__YOUR TASK__: In the listing below, count each line that contains "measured". The reply is that count and nothing else.
----- INPUT DATA
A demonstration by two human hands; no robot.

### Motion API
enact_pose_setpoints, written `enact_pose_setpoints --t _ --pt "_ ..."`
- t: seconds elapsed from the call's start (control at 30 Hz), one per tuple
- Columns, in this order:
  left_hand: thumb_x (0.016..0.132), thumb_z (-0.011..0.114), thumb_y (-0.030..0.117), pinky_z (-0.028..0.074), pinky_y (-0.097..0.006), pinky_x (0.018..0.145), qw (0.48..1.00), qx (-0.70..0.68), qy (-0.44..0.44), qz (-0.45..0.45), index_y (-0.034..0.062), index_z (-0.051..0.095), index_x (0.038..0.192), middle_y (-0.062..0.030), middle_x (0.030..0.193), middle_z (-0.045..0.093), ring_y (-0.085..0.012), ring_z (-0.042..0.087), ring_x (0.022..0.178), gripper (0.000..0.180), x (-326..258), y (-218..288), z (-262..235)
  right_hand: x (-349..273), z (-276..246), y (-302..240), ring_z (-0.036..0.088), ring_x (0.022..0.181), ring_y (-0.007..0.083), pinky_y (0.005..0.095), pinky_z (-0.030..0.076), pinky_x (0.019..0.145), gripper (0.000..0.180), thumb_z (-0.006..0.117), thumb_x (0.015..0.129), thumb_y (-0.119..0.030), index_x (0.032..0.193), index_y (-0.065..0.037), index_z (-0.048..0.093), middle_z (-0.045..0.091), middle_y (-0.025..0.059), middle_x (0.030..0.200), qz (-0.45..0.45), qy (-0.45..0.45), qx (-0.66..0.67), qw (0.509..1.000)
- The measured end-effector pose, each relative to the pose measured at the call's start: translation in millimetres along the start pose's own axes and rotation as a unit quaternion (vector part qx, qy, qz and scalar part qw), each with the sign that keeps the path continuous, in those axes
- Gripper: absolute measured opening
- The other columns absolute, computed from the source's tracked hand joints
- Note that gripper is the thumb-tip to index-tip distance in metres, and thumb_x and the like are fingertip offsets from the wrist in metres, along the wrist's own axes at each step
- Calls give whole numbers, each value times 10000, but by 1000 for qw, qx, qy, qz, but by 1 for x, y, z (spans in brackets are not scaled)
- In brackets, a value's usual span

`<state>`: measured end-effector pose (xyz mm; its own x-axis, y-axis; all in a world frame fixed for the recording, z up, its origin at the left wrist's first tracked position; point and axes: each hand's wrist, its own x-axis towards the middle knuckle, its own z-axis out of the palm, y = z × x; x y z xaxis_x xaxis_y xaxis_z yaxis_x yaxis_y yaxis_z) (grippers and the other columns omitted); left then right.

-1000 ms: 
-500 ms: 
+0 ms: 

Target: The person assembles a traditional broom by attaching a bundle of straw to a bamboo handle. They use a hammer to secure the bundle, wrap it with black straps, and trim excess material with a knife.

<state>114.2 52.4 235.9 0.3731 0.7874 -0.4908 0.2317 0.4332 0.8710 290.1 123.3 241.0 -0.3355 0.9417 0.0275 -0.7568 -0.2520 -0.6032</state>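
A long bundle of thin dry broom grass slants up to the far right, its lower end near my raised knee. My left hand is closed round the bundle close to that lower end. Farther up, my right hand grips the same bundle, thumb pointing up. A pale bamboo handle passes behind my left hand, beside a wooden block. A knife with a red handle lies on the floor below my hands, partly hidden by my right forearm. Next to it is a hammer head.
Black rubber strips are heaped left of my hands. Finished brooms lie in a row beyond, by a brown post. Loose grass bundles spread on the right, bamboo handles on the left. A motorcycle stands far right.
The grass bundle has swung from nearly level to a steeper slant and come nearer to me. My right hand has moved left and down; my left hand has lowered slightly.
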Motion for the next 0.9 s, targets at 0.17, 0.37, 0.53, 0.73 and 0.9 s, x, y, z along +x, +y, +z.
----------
__ANSWER TO THE EXERCISE__: 3